◆ Problem details:
Across the entries below, work out how many lines contain "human". Please give the number only.

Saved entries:
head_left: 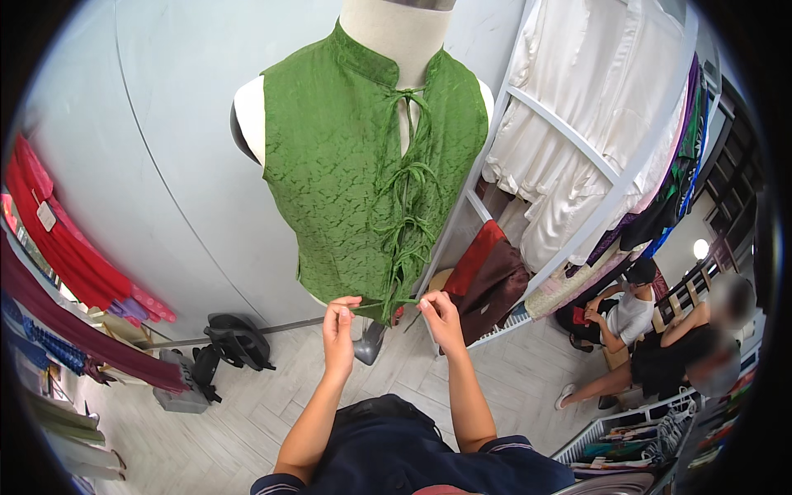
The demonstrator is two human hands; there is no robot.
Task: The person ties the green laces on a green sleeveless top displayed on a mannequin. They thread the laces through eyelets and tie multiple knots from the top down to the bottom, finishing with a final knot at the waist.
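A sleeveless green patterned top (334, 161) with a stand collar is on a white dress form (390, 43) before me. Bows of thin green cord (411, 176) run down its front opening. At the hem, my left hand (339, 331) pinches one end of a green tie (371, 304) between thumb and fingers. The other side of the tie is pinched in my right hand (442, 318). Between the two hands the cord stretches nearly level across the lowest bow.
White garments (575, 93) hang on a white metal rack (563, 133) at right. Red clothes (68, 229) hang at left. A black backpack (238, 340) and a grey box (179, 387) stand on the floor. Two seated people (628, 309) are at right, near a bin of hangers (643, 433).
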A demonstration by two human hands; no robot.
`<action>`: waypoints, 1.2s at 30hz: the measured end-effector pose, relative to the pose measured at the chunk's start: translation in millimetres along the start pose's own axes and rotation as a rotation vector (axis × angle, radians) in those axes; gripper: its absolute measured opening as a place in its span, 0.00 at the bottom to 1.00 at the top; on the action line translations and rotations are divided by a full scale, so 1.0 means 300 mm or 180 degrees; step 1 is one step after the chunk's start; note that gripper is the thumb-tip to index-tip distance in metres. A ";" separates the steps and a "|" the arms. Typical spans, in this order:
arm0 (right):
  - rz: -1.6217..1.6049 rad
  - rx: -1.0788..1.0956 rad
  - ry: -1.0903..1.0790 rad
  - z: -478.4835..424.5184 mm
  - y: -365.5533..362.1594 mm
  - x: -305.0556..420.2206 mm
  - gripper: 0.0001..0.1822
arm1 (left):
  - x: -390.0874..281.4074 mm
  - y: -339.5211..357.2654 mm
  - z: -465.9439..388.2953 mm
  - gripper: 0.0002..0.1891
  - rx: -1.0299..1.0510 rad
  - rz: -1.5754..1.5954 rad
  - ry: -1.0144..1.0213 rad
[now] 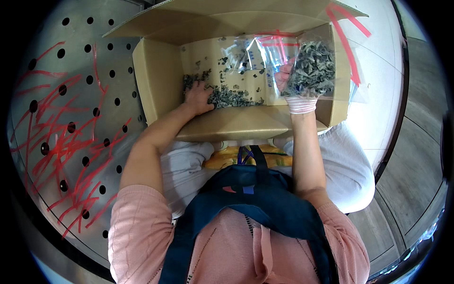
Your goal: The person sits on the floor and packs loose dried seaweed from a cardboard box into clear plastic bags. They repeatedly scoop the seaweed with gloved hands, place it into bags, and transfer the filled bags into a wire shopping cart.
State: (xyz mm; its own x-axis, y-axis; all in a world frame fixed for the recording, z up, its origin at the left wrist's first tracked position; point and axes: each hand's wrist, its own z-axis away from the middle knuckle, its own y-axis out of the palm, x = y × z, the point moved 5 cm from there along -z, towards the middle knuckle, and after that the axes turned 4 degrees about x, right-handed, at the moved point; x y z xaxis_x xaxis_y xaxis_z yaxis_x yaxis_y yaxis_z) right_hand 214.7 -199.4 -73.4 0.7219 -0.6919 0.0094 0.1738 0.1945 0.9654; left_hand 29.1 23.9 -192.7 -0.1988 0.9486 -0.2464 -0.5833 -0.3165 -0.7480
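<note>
An open cardboard box (161, 78) stands before me with dark, dried leaf pieces (234, 97) scattered over its floor, heaped along the near side. My left hand (198, 97) is bare and rests in the leaf heap at the box's left, thumb spread from the fingers; the fingertips are partly hidden among the leaves. My right hand (283, 77), in a pink-and-white knit glove, grips a clear plastic bag (312, 69) filled with the same dried leaves, at the right end of the box. The bag covers part of that hand.
Flat clear plastic bags (244, 53) with red edges lie inside the box. Left of it, a perforated metal surface (78, 117) carries many thin red strips (67, 142). More red strips (345, 46) hang over the right wall. The raised far flap (234, 21) borders the back.
</note>
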 end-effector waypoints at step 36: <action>0.0743 -0.0419 0.0076 0.054 0.061 -0.203 0.33 | -0.328 -1.077 0.503 0.15 -0.1420 0.5050 0.0445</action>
State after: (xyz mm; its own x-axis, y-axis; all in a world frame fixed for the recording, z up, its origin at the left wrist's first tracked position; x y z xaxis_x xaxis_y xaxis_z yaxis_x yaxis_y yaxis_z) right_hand 163.0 -165.1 -52.1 0.7680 -0.6014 0.2202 0.0851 0.4367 0.8956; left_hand 118.3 32.1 166.2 -0.2555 -0.2969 -0.9201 0.3813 -0.9055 0.1863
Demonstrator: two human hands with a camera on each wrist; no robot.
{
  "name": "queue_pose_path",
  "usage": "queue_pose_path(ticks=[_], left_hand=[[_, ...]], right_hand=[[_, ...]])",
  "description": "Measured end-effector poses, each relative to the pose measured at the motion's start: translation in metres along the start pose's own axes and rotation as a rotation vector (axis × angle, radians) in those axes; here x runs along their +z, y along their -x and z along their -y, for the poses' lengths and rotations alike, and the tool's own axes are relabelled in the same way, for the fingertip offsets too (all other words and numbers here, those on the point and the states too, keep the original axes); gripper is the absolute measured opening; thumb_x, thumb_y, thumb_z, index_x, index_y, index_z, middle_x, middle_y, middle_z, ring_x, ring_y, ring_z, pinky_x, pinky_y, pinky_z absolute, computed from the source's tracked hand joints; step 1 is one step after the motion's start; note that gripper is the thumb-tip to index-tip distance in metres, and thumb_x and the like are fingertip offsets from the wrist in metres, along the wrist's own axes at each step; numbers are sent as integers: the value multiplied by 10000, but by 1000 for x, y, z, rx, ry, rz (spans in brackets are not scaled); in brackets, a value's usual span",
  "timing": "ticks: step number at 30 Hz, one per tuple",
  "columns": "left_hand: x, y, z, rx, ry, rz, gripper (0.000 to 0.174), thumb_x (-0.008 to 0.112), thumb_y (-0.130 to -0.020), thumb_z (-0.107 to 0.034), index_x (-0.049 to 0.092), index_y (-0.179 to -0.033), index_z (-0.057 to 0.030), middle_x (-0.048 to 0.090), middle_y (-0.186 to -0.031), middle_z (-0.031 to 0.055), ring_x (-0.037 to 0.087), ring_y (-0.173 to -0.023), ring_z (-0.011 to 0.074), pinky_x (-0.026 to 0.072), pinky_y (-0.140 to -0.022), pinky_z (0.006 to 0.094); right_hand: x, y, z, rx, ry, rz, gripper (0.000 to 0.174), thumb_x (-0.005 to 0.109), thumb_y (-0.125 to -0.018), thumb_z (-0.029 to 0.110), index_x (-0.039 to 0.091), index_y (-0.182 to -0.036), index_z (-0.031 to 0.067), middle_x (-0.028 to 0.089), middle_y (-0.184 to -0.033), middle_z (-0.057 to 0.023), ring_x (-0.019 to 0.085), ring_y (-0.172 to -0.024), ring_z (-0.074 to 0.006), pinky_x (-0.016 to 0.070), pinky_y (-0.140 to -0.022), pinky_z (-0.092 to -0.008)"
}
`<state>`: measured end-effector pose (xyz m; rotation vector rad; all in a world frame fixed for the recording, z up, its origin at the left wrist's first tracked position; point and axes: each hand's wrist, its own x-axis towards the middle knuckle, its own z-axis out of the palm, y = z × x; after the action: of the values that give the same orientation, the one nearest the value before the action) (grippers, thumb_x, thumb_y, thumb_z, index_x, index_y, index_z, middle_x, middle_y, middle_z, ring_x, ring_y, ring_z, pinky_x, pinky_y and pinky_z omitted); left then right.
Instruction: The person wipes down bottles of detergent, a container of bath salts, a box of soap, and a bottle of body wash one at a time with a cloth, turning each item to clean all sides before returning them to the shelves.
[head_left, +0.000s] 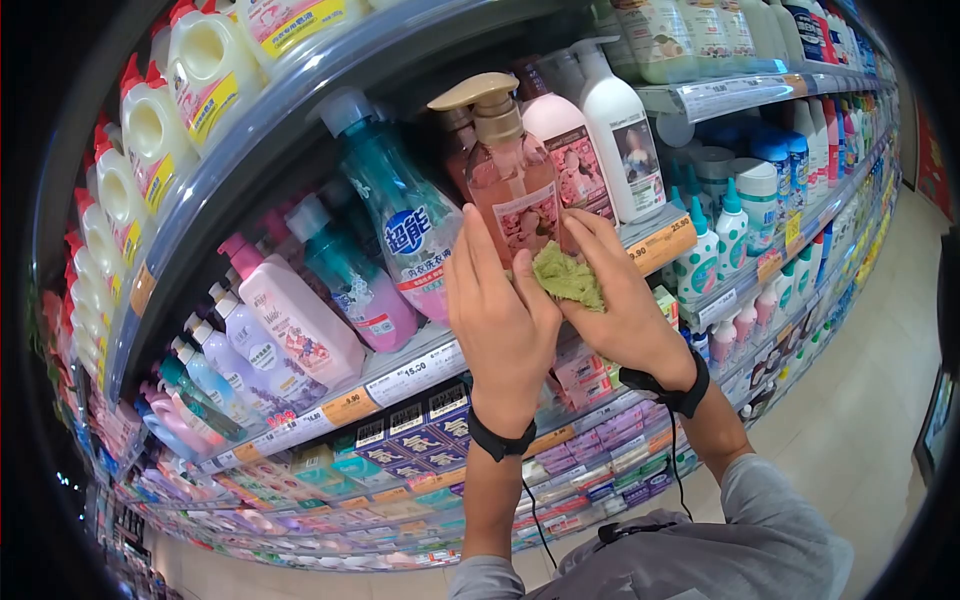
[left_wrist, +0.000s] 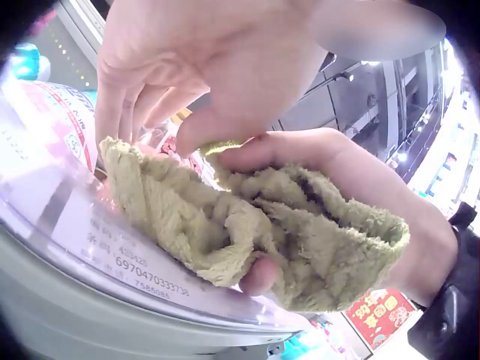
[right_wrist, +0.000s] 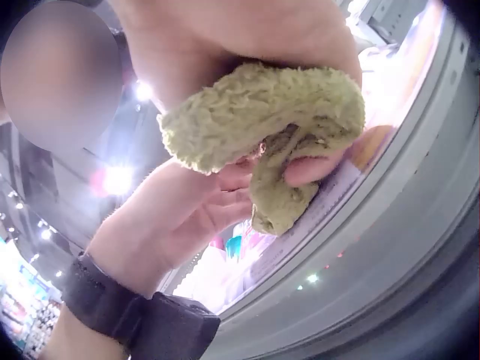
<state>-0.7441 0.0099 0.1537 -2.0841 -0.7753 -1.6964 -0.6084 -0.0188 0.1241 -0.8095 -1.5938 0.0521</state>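
A clear pump bottle (head_left: 512, 190) with pinkish liquid, a gold pump and a floral label stands at the shelf front. My left hand (head_left: 500, 310) lies along the bottle's left side, fingers extended upward and thumb close by the cloth. On the other side, my right hand (head_left: 630, 300) holds a crumpled green cloth (head_left: 567, 277) low against the bottle's front. In the left wrist view the fuzzy cloth (left_wrist: 195, 217) bunches over the right fingers, just above the shelf's price strip (left_wrist: 127, 255). The right wrist view shows the cloth (right_wrist: 262, 112) folded under the right palm.
Left of the bottle stand a teal-and-pink detergent bottle (head_left: 400, 215) and a pink pump bottle (head_left: 300, 310). A pink bottle (head_left: 565, 130) and a white bottle (head_left: 620, 130) stand close on the right. An upper shelf edge (head_left: 250, 120) curves overhead; boxes (head_left: 415, 440) fill the shelf below.
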Motion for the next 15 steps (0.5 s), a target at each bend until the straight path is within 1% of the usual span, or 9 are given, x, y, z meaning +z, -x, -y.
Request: queue_pose_path(ticks=[1,6,7,9,12,15], left_hand=[[-1,1,0,8,-21,12,574,613,-858,-18,411,-1372,139,525,-1283,316,531,-1125,470,429,-968,494],[-3,0,-4,10,-92,53,578,595,-874,-37,385,-1376,155,440,-1360,356,470,-1212,501,390,-1026,510],[-3,0,-4,-4,-61,69,576,594,-875,-40,385,-1376,156,422,-1376,361,461,-1226,502,385,-1034,510],[-3,-1,-3,-34,-4,98,574,592,-879,-47,385,-1375,156,385,-1408,370,442,-1253,503,377,-1048,510],[0,2,2,5,-76,136,575,594,-880,-51,386,-1376,153,367,-1424,380,436,-1260,506,371,-1055,512],[-3,6,-2,5,-88,145,508,591,-884,-51,448,-1331,141,368,-1445,358,442,-1256,496,381,-1045,503]], right_hand=[[0,1,0,24,-12,-3,739,688,-775,47,346,-1411,-107,384,-1426,-262,426,-1319,-424,360,-1098,-418],[0,5,-6,-44,-8,13,737,656,-775,22,345,-1435,-82,379,-1472,-271,381,-1382,-409,329,-1127,-413],[1,6,-6,-58,0,15,739,650,-775,18,344,-1441,-76,376,-1484,-271,372,-1395,-403,325,-1131,-412],[1,6,-6,-37,-71,35,726,643,-776,13,357,-1439,-59,365,-1506,-267,371,-1405,-393,321,-1134,-410],[2,4,-9,-33,-128,49,705,635,-778,5,376,-1432,-38,352,-1529,-259,369,-1417,-380,317,-1138,-406],[1,4,-8,2,-175,61,668,632,-782,6,405,-1409,-29,350,-1535,-260,370,-1420,-373,317,-1137,-401]])
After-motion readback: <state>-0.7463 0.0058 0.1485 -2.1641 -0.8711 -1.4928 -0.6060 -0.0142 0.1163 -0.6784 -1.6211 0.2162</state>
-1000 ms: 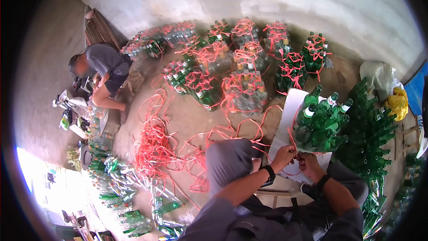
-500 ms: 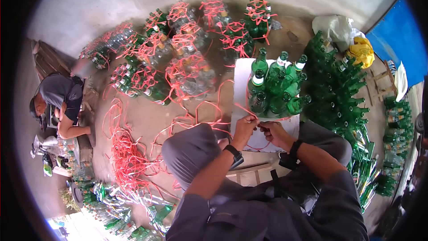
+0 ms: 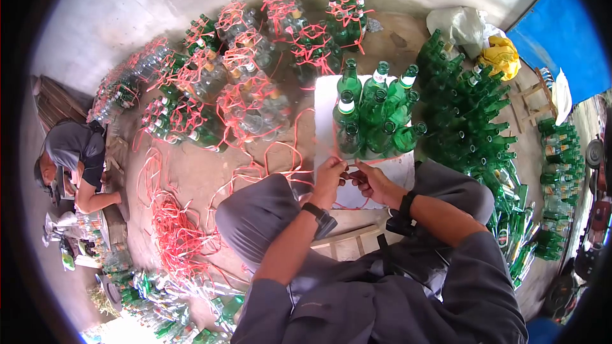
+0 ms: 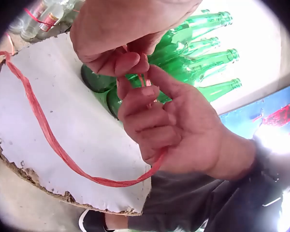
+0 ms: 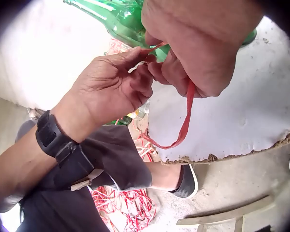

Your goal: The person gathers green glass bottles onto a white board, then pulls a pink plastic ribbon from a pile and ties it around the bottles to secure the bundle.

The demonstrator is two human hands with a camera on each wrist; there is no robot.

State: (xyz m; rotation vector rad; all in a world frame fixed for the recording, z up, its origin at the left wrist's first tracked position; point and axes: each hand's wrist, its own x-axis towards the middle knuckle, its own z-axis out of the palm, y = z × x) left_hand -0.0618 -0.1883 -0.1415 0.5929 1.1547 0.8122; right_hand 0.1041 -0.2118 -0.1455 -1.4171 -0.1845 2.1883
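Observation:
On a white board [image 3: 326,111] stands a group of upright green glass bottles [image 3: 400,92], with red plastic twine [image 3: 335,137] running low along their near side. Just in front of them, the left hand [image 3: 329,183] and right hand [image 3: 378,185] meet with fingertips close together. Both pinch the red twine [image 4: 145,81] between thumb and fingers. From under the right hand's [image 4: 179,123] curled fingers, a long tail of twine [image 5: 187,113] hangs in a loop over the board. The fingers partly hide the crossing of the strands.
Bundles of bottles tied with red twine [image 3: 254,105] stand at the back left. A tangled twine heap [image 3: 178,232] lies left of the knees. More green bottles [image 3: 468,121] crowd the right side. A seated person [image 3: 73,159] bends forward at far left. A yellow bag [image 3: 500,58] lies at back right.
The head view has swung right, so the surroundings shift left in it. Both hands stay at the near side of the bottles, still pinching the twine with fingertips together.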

◆ Solved problem:
4